→ **PROMPT**
Where the line containing "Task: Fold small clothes" appears below, begin there and reproduce each line exactly through the last one, omitting pictures.
* * *
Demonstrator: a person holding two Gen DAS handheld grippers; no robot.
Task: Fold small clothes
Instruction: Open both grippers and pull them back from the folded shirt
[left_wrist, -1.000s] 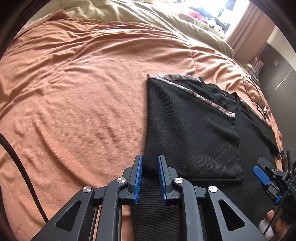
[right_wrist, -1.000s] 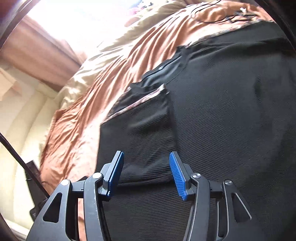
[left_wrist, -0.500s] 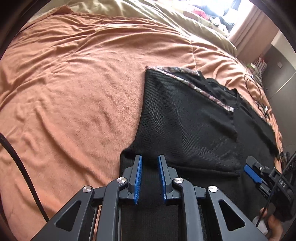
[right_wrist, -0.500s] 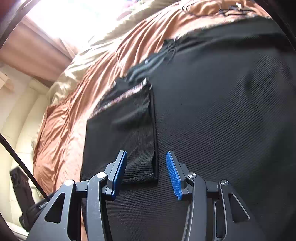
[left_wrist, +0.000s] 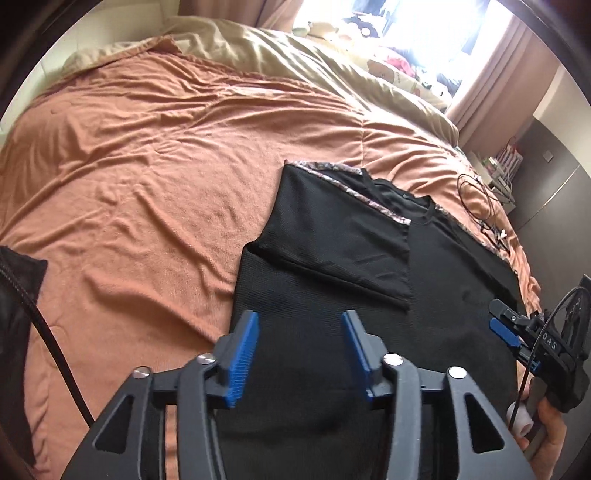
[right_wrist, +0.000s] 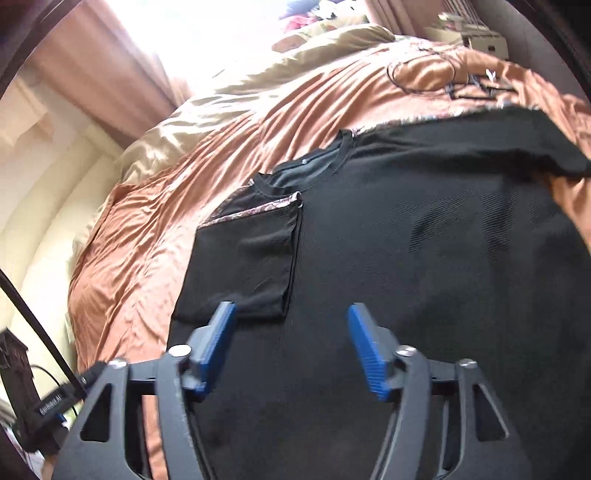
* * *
→ **TASK SOLUTION**
Task: Fold small clothes
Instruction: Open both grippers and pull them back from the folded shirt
[left_wrist, -1.000s] 
[right_wrist, -1.000s] 
[left_wrist, -0.500s] 
[right_wrist, -0.500s] 
[left_wrist, +0.000s] 
[right_wrist, +0.000s] 

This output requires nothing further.